Compared to reel-to-reel tape — the gold standard in the 60s and into the 70s — audio cassette tapes were very simple to use.

Not only were they small and easy to carry, they were also easy to load — and with no external reels involved, you could skip dealing with typical threading or alignment issues. (They were a lot less bulky than 8-track tapes, too.)

Collection of vintage cassette tapes
Picture by dasha_romanova/Deposit Photos

That said, the technology wasn’t perfect — audio cassette tapes were prone to jams, distortion, and wear. Here — along with images showing lots of old tape brands — you’ll find some classic advice from the 70s, written to help consumers choose and take care of cassettes.

Of course, we know now that no matter how well you stored the little things, very few audio cassette tapes from back in the day withstood the test of time.
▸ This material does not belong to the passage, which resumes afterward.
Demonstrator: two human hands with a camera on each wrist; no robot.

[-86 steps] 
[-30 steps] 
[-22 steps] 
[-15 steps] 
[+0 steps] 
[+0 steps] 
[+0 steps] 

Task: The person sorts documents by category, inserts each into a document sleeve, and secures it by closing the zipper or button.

In the greatest irony of all, this kind of portable magnetic media turned out to be far less durable than vinyl records — the technology they were supposedly replacing.

Memorex cassette tapes (1986)

Top tips to help you choose and use audio cassette tapes
1. Advantages of the audio cassette tape

The cassette format has the advantage of being easy to use and store, and the size has been standardized so that all cassette hardware will accept every manufacturer’s cassette. As for fidelity, even purists agree that cassettes can hold their own with open-reel tapes.
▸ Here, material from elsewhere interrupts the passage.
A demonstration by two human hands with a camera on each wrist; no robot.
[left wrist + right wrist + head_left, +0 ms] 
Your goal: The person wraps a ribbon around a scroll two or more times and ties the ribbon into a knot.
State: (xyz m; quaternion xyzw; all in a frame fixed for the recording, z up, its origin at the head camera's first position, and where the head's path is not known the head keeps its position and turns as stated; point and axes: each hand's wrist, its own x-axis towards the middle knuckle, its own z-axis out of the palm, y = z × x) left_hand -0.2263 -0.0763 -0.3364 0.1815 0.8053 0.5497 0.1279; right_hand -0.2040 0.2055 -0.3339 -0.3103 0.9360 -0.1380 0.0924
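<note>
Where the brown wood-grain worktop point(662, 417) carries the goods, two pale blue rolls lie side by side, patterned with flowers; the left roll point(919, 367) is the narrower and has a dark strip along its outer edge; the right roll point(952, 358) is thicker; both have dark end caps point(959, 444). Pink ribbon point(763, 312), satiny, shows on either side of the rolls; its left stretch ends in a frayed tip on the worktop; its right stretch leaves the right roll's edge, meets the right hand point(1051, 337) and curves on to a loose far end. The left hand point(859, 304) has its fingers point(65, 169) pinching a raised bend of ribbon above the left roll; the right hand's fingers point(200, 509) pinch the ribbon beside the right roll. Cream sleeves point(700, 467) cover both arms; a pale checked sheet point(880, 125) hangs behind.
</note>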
The biggest drawback of cassettes is that they are difficult to edit. Only the most dexterous and knowledgeable audiophile should ever attempt to open a cassette (the better ones are sonically sealed) to splice the tape.

Vintage Maxell UR 60 cassette tape
Vintage Maxell UR 60 audii cassette tape

2. What audio cassette tapes are made of

Magnetic recording tape is basically a ribbon of plastic (the base) coated with magnetic particles. These may be ferric oxide, gamma ferric oxide, chromium dioxide, or a combination.

The early tapes had a paper base. Later tapes were made with an acetate base; some of the less expensive tapes still are. The modern tapes have a polyester base. The tape package usually indicates the plastic used.

Vintage cassette tapes - various brands

3. High-quality and low-quality audio cassette tapes

The difference between a good-quality tape and one that will bind, flake and record badly is mostly dependent upon the quality of ingredients used to make the tape and the care with which these ingredients are mixed and coated.

Most of the better-known brand-name tapes are those that have an even dispersion of fine magnetic particles aligned in an orderly manner and coated onto the plastic ribbon so that they will not rub or flake off. The tape is the same width from first foot to the last, and will move through the tape transport with ease.

YOU CAN STILL BUY THEM: Check out the new cassettes available today

Old TDK red transparent cassette tape D90

4. Don’t let your audio cassette tape jam

To help prevent jamming, buy a tape with a textured carbon backcoating. The coating traps air between each layer, creating an even wind.

Backcoating also helps to drain off static, which, if allowed to build up, can cause pops and temporary loss of sound.

4 vintage cassette tapes - various brands
Photo by Delstudio |

5. Recording music vs recording voice on audio cassette tapes

The tapes are made to meet the exacting needs of different recording situations. The dual-coat Scotch Classic cassette, for example, was designed to record and reproduce concert hall-quality music.

The high-fidelity inherent in this ferrichrome cassette tape is not needed (indeed, it’s a waste of money and good tape) if you’re recording speeches or lectures. For voice recording, a good quality low-noise tape is sufficient.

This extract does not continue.